Satyajit ray’s feminist stories: portraying powerful female characters
Women’s activist film scholar Laura Mulvey begat the term ‘male look’ in her 1975 paper “Visual Pleasure and Narrative Cinema”, she evaluates the sexual lopsidedness by which the viewpoints of both the producers and the watchers are a male. She contends that women are shown as sexual objects of male craving to hint “to-be-taken a gander at ness”. Consequently in film, the crowd sees what the ‘male look’ of the producer shows: camera shots that wait on women’s body parts and scenes of psychoanalytical mastery over a lady’s viewpoint. The idea of the ‘female look’ emerged from such reactions.
Yet there is no conclusive meaning of the term, two suppositions have risen out of it which have been embraced by producers. To start with, the ‘female look’ is a converse of the ‘male look’, where men are typified rather than women or a re-emphasis of brother culture.
The second and most famous utilization of the term expects that the ‘female look’ must be accomplished with a female movie producer or an all-female cast and team. Notwithstanding, these understandings are reductive and frequently limit the term. It additionally neglects to consider recognizing crafted by male movie producers like Satyajit Ray, who are attempting to catch the interior and outer real factors of women.
In Charulata, Satyajit Ray doesn’t force his look onto his champion, however, rather he permits her to see and view the world in the manner she needs regardless of cultural limitations.
Beam and Tagore were propelled by the nuances of progress in individuals’ lives and the intricacies inside connections. Both were not intentionally women’s activists; be that as it may, they were worried about friendly change and the female perspective. A significant number of Tagore’s accounts highlight women who, in their specific circumstances and even today, stay dynamic and moderate. In any case, not at all like Tagore, whose viewpoint was blurred by Victorian goals, Ray was more worried about the province of Bengali women in the nearby setting.
Through Charulata, Ray’s filmmaking shows that the ‘female’ look isn’t about the inversion of the ‘male look’ or regular generalizations about women or having female movie producers, yet about an honest impression of how a lady in anything that setting sees her general surroundings. Beam permits his crowd to look into Charulata’s brain. Her depiction isn’t diminished to a wicked, debasing spouse who is in an unlawful undertaking however is one that feels for the void in her life which prompts her to fall affection with a man other than her better half.
The film opens with scenes portraying the different ways Charu possesses herself through weaving, perusing, taking a gander at the rest of the world through her drama glasses, playing the piano, keeping an eye on the requirements of and noticing her oblivious spouse.
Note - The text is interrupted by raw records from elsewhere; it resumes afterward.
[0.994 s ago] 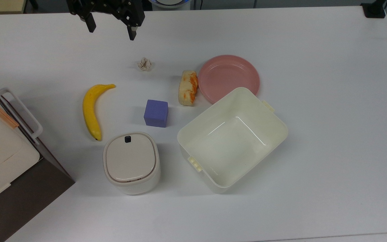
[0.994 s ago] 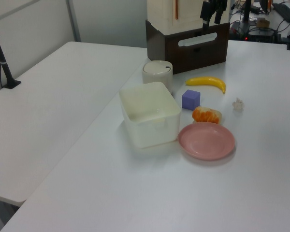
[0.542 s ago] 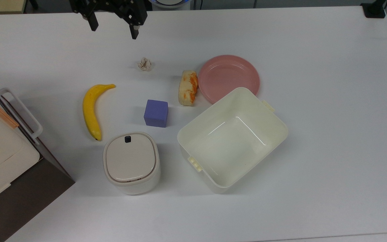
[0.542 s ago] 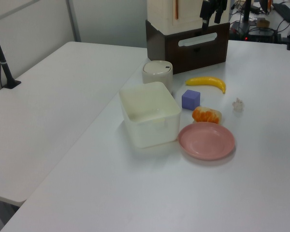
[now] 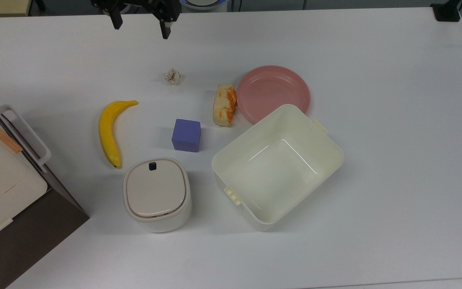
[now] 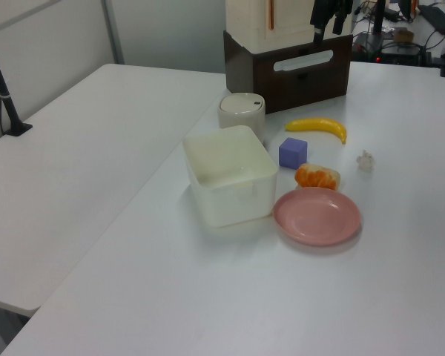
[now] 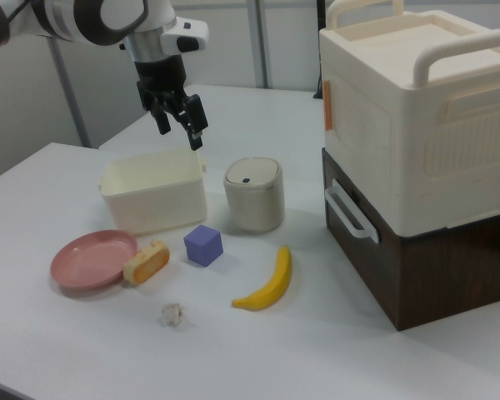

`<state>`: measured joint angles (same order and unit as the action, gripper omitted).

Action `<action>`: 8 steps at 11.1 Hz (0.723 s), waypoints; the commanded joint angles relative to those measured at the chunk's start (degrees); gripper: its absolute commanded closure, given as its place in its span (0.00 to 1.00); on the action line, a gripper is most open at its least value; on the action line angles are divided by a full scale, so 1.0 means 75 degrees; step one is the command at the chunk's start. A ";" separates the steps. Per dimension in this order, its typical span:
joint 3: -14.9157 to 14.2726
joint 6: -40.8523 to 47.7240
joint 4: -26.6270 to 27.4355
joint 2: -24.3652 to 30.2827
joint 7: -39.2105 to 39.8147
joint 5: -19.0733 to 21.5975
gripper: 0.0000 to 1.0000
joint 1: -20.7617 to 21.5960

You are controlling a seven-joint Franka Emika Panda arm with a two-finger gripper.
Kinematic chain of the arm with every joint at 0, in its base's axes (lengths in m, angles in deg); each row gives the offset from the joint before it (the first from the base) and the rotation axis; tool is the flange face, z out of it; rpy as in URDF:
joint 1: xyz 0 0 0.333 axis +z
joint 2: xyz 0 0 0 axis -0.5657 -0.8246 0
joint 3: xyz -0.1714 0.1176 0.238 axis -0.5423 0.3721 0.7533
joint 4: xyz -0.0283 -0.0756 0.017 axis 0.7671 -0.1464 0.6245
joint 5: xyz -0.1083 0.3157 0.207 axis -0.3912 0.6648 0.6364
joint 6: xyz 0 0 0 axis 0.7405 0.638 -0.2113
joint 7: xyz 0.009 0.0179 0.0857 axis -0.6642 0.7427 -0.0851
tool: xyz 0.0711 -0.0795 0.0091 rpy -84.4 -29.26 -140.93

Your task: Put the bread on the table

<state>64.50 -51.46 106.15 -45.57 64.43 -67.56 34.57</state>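
Already the bread (image 5: 224, 105) lies on the table (image 5: 395, 120), touching the plate (image 5: 273, 92) rim and well away from the end effector (image 5: 140, 26), whose fingers stand apart and empty, so little seems left.

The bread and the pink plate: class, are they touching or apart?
Cannot tell. In the top view the bread lies right against the pink plate rim with no clear gap, and the right view shows the same closeness.

The bread (image 5: 224, 104) lies on the table (image 5: 395, 140) beside the pink plate (image 5: 273, 93)
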 commanded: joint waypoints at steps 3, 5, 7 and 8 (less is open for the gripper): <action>-0.0171 0.0473 0.0355 0.0265 -0.0118 0.0067 0.00 0.0218; -0.0171 0.0510 0.0356 0.0265 0.0150 -0.0038 0.00 0.0219; -0.0171 0.0661 0.0356 0.0265 0.0514 -0.0074 0.00 0.0219; -0.0171 0.0662 0.0356 0.0265 0.0551 -0.0074 0.00 0.0219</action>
<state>64.40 -47.62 106.74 -45.56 66.37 -67.62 34.76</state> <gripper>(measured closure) 0.000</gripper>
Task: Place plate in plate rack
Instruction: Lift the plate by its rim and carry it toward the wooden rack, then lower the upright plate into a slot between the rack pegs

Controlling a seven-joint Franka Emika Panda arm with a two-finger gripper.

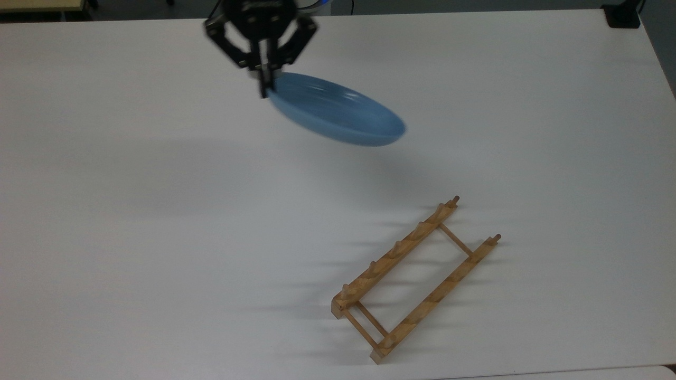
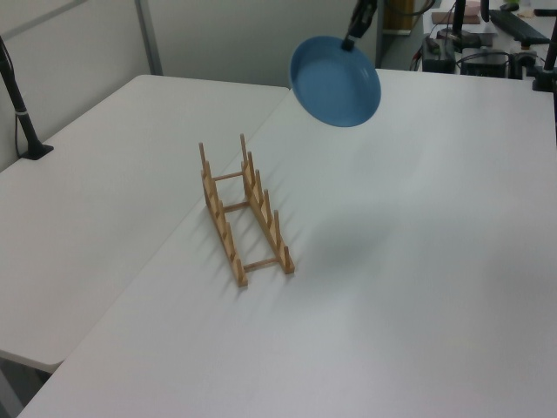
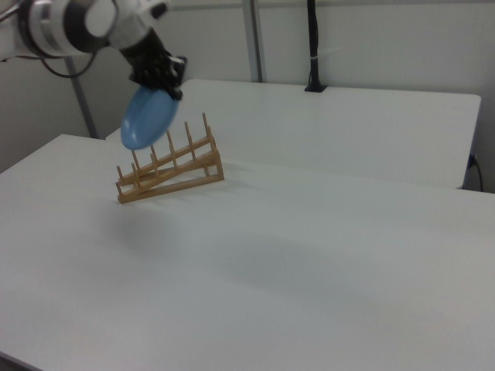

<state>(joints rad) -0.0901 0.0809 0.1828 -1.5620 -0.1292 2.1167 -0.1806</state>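
I have the gripper [image 1: 262, 79] clamped on the rim of the plate [image 1: 338, 113], its two fingers pinching the edge nearest the arm, so the plate hangs off them in the air, well clear of the table [image 1: 132, 221]. In the left view the plate [image 2: 336, 81] is tilted steeply, its hollow face showing, its rim held at the top. The plate rack [image 1: 414, 279] sits empty on the table, well apart from the plate in the top view, toward the top view's lower right. I judge the pickup and lift done. What is left is to carry the plate over the rack, turn it fully on edge, lower it between two pairs of pegs and let go.
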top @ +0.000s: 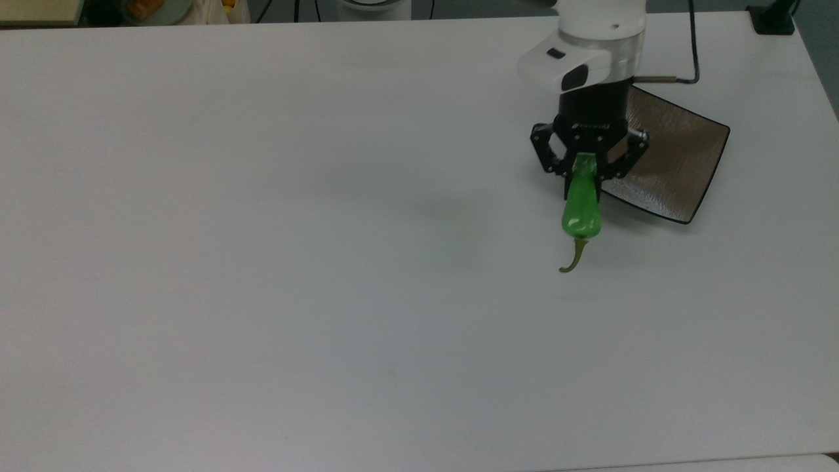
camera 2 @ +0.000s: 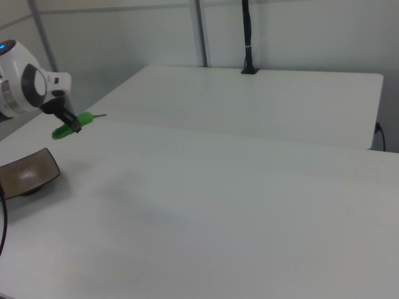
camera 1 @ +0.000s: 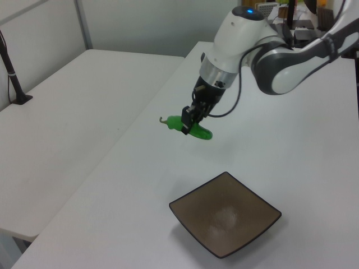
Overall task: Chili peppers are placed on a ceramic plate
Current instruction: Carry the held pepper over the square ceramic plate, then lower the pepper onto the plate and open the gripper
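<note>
Between the two black fingers of the gripper sits the chili pepper, pinched near its narrower end so that the fingers are closed tight on the green flesh. In the top view the fatter end of the pepper and its curled olive-brown stem hang out below the gripper, toward the bottom of the picture. In the left view the gripper holds the pepper roughly level in the air, clear of the white table, with the stem pointing to the left view's left and the glossy tip to the left view's right. The right view shows the same grip from the other side: the gripper clamps the pepper while the thin stem juts toward the right view's right. Just beyond the gripper in the top view, partly behind its black linkage and to the top view's right of it, lies the ceramic plate, square, brownish-grey and black-rimmed, flat on the table. In the left view the plate lies below the gripper and nearer the camera, with bare tabletop between it and the hanging pepper. In the right view the plate rests below and to the right view's left of the gripper.
</note>
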You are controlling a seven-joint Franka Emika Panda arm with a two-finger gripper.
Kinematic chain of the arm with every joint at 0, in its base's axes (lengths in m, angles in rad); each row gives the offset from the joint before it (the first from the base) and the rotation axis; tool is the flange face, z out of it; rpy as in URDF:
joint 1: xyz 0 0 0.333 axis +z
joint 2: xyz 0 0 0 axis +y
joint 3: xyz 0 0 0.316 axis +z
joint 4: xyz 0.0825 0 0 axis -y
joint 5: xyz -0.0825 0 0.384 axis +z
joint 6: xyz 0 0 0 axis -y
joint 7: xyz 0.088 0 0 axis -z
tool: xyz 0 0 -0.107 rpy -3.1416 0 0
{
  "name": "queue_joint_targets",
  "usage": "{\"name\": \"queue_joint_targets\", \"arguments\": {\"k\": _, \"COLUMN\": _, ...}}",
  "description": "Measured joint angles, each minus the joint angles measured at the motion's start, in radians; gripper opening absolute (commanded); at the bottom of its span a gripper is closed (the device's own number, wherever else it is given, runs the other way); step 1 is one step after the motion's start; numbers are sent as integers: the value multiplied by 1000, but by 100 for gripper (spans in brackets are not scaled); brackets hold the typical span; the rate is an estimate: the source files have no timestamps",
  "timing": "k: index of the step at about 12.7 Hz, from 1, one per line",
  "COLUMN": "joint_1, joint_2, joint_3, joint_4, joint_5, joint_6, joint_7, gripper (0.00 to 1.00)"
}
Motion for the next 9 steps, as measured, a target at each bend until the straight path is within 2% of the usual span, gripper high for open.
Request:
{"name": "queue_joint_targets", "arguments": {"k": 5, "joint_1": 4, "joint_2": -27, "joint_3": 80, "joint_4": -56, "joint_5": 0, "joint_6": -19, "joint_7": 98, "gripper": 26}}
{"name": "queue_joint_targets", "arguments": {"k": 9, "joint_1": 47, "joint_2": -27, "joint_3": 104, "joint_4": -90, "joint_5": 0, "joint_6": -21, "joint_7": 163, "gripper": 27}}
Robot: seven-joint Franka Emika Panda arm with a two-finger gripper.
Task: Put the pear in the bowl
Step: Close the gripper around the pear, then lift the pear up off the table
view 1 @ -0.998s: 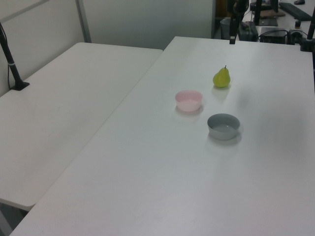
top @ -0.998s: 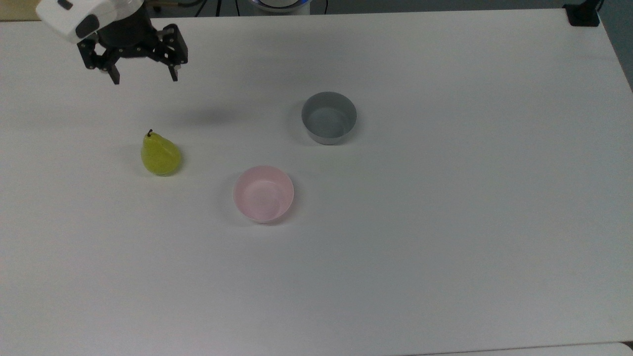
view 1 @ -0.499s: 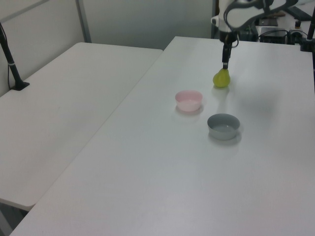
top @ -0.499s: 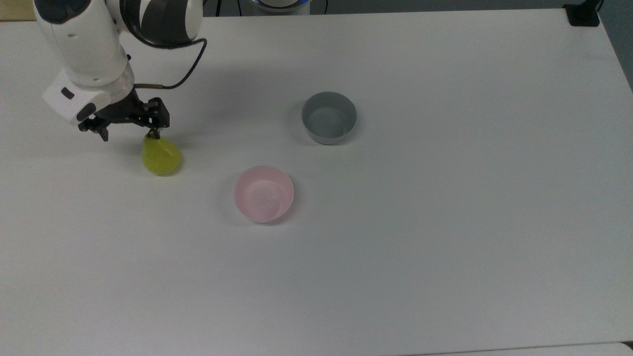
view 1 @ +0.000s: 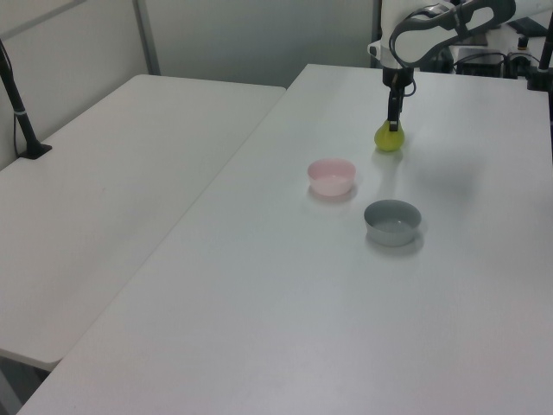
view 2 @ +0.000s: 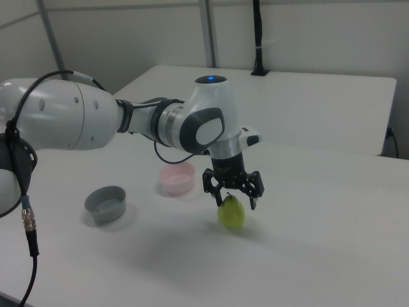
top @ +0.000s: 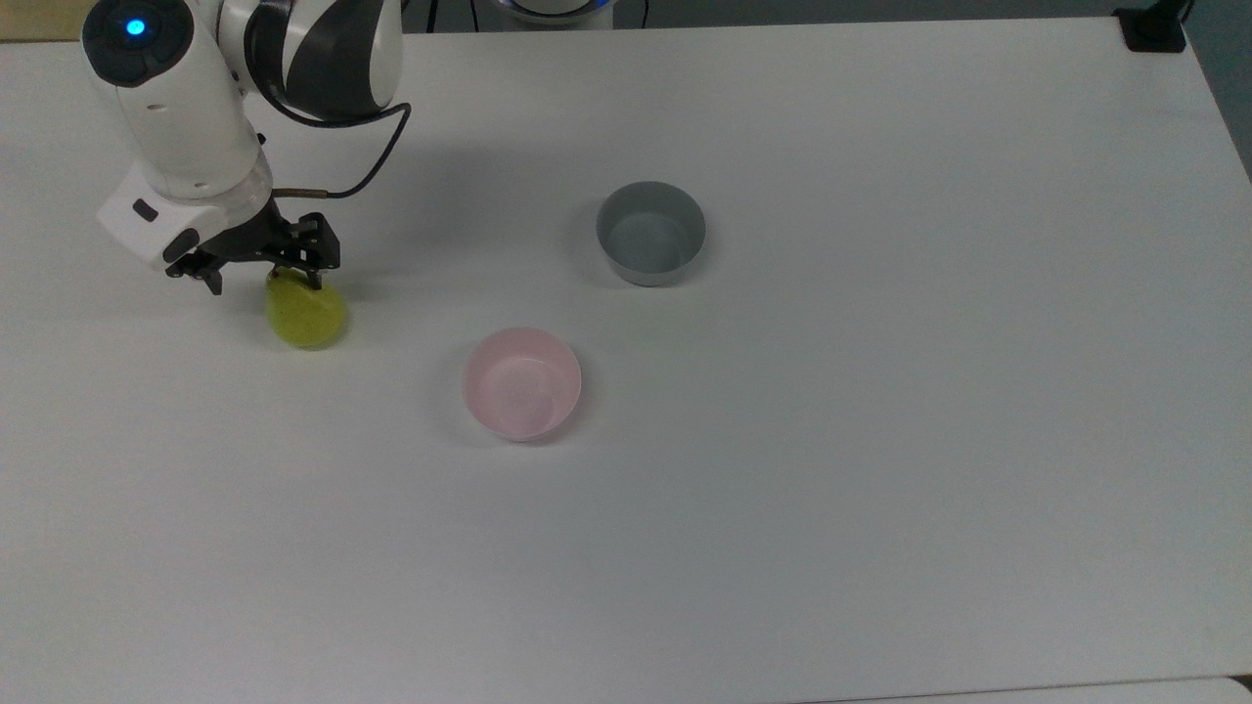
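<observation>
Directly beneath the jaws, the pear (top: pixel 306 318) sits on the white table (top: pixel 880 440), its top hidden behind the black finger hardware in the top view. The jaws stand spread wide and point down at the table, with nothing clamped in them. In the right view the pear (view 2: pixel 231 213) has its narrow end reaching up into the gap between the two fingers, with its round body below their tips. In the top view the fruit lies off centre in that gap, close under the finger on the top view's right, and I cannot tell whether that finger touches it. In the left view the jaws are seen edge-on, coming down straight onto the pear (view 1: pixel 388 140).

Well away from the jaws, toward the top view's right and lower down, the pale pink bowl (top: pixel 521 383) stands upright and empty. The grey bowl (top: pixel 650 233) stands beyond it, farther from the jaws again, also upright and empty. In the right view the pink bowl (view 2: pixel 177 178) is behind the jaws to the right view's left, and the grey bowl (view 2: pixel 107 203) is farther left.

Above the jaws rises the white arm (top: pixel 176 117), a blue light glowing on its top, with a dark cable (top: pixel 377 156) looping from the wrist.
</observation>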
Afterward, while addressing her significant other she logically comments: “Amar ki shomoy’er obhab throb” (Am I at any point restricted by time?). Charu is tormented not by time, but rather due to not having a sidekick. In frontier Bengal, women were supposed to keep up with purdah (segregation/imprisonment to the home), and from the beginning, the crowd is made to see her forlorn reality. We don’t see Charu’s situation from the perspective of Ray’s camera or a male person, yet through Charu herself.
Through Ray’s strategy of outlining the shots with Charu’s show glasses, we get an understanding of her internal contemplations and sentiments, and we see what she sees. To start with, she watches out at the world she is disconnected from, from inside her home. Besides, she views her oblivious spouse as he strolls past her, ignorant about her presence. At last, she seriously centers on Amal as her illegal craving for her brother by marriage is evoked. The show glasses don’t solely give admittance to Charu’s psyche simply by seeing, yet are complemented by meager talking.
Beam fills most of his film with quiet or less discourse from his characters. While conveying Charu’s feelings, he centers around her non-verbal communication, motions, looks, outer sounds, music, or singing. She seldom says how she feels or puts herself out there with words. Frequently when we consider quiet, it is seen as an indication of shortcoming or enslavement, however, in Charulata it consumes space for women’s subjectivity. The nearby ups of Charu’s upsets face say more than words; rather than straightforwardly telling Ray asks his crowd to notice and pay attention to her implicit words.